* INFORMATION PROVIDED
=-=-=-=-=
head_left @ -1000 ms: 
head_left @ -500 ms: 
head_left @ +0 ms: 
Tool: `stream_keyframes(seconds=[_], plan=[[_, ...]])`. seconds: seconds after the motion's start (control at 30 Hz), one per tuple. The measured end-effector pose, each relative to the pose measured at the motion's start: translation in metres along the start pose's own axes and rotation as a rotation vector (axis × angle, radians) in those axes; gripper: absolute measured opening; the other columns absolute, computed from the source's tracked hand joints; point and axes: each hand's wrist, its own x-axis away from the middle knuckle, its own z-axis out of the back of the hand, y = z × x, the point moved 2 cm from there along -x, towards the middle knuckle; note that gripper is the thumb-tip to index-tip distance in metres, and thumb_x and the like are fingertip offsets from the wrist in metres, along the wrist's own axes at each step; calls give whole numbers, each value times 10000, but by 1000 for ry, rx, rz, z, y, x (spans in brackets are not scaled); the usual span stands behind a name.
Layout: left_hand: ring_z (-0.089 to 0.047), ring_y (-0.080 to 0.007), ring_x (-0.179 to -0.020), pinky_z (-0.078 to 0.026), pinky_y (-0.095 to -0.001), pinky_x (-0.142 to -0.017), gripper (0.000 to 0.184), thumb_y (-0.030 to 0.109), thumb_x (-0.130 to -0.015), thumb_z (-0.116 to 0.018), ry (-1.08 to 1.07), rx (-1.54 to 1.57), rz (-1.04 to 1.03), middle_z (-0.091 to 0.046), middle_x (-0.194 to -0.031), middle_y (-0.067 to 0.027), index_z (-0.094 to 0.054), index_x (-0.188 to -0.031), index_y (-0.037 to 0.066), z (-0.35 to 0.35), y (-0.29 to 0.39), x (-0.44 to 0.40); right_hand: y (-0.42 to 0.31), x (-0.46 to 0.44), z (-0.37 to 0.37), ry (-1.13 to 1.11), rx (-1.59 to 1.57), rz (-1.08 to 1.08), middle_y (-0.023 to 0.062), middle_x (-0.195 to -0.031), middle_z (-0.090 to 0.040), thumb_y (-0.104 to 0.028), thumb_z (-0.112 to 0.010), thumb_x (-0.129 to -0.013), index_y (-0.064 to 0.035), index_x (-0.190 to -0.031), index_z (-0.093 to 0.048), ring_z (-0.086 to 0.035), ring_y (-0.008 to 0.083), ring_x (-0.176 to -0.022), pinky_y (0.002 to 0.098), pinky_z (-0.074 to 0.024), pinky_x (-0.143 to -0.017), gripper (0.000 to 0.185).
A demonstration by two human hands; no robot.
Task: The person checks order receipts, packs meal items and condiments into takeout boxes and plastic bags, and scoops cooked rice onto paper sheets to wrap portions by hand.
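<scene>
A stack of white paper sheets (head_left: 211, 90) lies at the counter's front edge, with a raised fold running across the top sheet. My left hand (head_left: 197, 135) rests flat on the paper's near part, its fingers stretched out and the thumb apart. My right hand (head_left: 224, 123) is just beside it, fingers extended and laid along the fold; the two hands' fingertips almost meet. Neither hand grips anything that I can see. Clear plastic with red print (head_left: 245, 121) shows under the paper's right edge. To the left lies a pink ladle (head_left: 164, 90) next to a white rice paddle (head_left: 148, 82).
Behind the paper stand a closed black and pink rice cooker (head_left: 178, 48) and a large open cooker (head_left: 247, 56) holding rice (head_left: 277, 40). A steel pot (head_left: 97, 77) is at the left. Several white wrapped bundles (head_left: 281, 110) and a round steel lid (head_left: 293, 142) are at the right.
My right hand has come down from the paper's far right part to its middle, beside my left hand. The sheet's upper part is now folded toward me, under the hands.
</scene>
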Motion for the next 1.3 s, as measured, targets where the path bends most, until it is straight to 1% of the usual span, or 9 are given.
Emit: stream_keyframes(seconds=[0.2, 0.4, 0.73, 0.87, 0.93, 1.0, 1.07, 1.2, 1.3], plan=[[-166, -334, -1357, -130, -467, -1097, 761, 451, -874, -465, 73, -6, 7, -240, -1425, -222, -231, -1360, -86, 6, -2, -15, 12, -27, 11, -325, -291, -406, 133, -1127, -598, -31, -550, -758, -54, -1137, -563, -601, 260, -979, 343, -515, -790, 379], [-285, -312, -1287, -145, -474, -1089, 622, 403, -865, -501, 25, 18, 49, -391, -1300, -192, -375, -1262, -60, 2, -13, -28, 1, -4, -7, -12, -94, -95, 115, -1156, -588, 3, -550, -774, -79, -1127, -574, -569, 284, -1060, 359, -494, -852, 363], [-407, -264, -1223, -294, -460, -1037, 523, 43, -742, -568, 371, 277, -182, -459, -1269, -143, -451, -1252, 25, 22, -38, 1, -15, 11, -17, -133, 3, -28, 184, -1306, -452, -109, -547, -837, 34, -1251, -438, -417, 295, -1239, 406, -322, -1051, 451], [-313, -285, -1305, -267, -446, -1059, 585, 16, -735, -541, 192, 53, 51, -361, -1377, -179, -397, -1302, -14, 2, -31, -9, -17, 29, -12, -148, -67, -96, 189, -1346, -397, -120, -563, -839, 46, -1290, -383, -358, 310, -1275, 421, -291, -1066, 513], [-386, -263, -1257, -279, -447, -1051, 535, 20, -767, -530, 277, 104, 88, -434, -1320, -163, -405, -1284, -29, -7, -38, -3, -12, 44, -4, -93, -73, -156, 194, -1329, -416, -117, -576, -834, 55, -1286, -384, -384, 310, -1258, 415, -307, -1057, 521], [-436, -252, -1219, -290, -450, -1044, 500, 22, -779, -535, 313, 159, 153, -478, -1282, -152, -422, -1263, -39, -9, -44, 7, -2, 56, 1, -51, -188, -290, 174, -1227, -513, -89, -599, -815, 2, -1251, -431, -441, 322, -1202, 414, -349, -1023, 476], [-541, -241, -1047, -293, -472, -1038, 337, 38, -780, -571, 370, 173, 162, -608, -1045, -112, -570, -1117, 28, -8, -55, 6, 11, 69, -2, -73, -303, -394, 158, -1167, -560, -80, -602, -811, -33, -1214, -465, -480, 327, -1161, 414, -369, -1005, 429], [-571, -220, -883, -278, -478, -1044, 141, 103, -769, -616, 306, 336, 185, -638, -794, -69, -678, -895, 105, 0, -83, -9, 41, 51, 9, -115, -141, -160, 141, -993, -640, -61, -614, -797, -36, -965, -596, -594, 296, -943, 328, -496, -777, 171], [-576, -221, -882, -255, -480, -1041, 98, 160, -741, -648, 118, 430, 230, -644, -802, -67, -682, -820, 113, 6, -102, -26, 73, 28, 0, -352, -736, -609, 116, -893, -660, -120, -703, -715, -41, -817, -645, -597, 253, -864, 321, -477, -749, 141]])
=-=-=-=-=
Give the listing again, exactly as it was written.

* REPLY TO THE TASK
head_left @ -1000 ms: 
head_left @ -500 ms: 
head_left @ +0 ms: 
Tool: `stream_keyframes(seconds=[_], plan=[[_, ...]])`. seconds: seconds after the motion's start (control at 30 Hz), one per tuple. The measured end-effector pose, each relative to the pose measured at the motion's start: translation in metres along the start pose's own axes and rotation as a rotation vector (axis × angle, radians) in those axes; gripper: absolute measured opening; the other columns absolute, computed from the source's tracked hand joints; point and axes: each hand's wrist, its own x-axis away from the middle knuckle, its own z-axis out of the back of the hand, y = z × x, the point moved 2 cm from there along -x, towards the middle knuckle; note that gripper is the thumb-tip to index-tip distance in metres, and thumb_x and the like are fingertip offsets from the wrist in metres, along the wrist's own axes at each step; calls give whole numbers, each value times 10000, but by 1000 for ry, rx, rz, z, y, x (spans in brackets are not scaled); the usual span stands behind a name.
Layout: left_hand: ring_z (-0.089 to 0.047), ring_y (-0.080 to 0.007), ring_x (-0.179 to -0.020), pinky_z (-0.078 to 0.026), pinky_y (-0.095 to -0.001), pinky_x (-0.142 to -0.017), gripper (0.000 to 0.184), thumb_y (-0.030 to 0.109), thumb_x (-0.130 to -0.015), thumb_z (-0.116 to 0.018), ry (-1.08 to 1.07), rx (-1.54 to 1.57), rz (-1.04 to 1.03), middle_z (-0.091 to 0.046), middle_x (-0.194 to -0.031), middle_y (-0.067 to 0.027), index_z (-0.094 to 0.054), index_x (-0.188 to -0.031), index_y (-0.037 to 0.066), z (-0.35 to 0.35), y (-0.29 to 0.39), x (-0.44 to 0.40); right_hand: y (-0.42 to 0.31), x (-0.46 to 0.44), z (-0.37 to 0.37), ry (-1.13 to 1.11), rx (-1.59 to 1.57), rz (-1.08 to 1.08), middle_y (-0.023 to 0.062), middle_x (-0.195 to -0.031), middle_z (-0.090 to 0.040), thumb_y (-0.104 to 0.028), thumb_z (-0.112 to 0.010), thumb_x (-0.129 to -0.013), index_y (-0.064 to 0.035), index_x (-0.190 to -0.031), index_z (-0.093 to 0.048), ring_z (-0.086 to 0.035), ring_y (-0.008 to 0.083), ring_x (-0.176 to -0.022), pinky_y (0.002 to 0.098), pinky_z (-0.074 to 0.024), pinky_x (-0.143 to -0.017), gripper (0.000 to 0.185).
A demonstration by two human hands; no robot.
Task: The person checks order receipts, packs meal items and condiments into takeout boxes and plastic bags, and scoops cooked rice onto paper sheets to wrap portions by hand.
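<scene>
A stack of white paper sheets (head_left: 211, 90) lies at the counter's front edge, with a raised fold running across the top sheet. My left hand (head_left: 197, 135) rests flat on the paper's near part, its fingers stretched out and the thumb apart. My right hand (head_left: 224, 123) is just beside it, fingers extended and laid along the fold; the two hands' fingertips almost meet. Neither hand grips anything that I can see. Clear plastic with red print (head_left: 245, 121) shows under the paper's right edge. To the left lies a pink ladle (head_left: 164, 90) next to a white rice paddle (head_left: 148, 82).
Behind the paper stand a closed black and pink rice cooker (head_left: 178, 48) and a large open cooker (head_left: 247, 56) holding rice (head_left: 277, 40). A steel pot (head_left: 97, 77) is at the left. Several white wrapped bundles (head_left: 281, 110) and a round steel lid (head_left: 293, 142) are at the right.
My right hand has come down from the paper's far right part to its middle, beside my left hand. The sheet's upper part is now folded toward me, under the hands.
</scene>
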Motion for the next 1.3 s, as measured, targets where the path bends most, until it is straight to 1% of the usual span, or 9 are given.
Emit: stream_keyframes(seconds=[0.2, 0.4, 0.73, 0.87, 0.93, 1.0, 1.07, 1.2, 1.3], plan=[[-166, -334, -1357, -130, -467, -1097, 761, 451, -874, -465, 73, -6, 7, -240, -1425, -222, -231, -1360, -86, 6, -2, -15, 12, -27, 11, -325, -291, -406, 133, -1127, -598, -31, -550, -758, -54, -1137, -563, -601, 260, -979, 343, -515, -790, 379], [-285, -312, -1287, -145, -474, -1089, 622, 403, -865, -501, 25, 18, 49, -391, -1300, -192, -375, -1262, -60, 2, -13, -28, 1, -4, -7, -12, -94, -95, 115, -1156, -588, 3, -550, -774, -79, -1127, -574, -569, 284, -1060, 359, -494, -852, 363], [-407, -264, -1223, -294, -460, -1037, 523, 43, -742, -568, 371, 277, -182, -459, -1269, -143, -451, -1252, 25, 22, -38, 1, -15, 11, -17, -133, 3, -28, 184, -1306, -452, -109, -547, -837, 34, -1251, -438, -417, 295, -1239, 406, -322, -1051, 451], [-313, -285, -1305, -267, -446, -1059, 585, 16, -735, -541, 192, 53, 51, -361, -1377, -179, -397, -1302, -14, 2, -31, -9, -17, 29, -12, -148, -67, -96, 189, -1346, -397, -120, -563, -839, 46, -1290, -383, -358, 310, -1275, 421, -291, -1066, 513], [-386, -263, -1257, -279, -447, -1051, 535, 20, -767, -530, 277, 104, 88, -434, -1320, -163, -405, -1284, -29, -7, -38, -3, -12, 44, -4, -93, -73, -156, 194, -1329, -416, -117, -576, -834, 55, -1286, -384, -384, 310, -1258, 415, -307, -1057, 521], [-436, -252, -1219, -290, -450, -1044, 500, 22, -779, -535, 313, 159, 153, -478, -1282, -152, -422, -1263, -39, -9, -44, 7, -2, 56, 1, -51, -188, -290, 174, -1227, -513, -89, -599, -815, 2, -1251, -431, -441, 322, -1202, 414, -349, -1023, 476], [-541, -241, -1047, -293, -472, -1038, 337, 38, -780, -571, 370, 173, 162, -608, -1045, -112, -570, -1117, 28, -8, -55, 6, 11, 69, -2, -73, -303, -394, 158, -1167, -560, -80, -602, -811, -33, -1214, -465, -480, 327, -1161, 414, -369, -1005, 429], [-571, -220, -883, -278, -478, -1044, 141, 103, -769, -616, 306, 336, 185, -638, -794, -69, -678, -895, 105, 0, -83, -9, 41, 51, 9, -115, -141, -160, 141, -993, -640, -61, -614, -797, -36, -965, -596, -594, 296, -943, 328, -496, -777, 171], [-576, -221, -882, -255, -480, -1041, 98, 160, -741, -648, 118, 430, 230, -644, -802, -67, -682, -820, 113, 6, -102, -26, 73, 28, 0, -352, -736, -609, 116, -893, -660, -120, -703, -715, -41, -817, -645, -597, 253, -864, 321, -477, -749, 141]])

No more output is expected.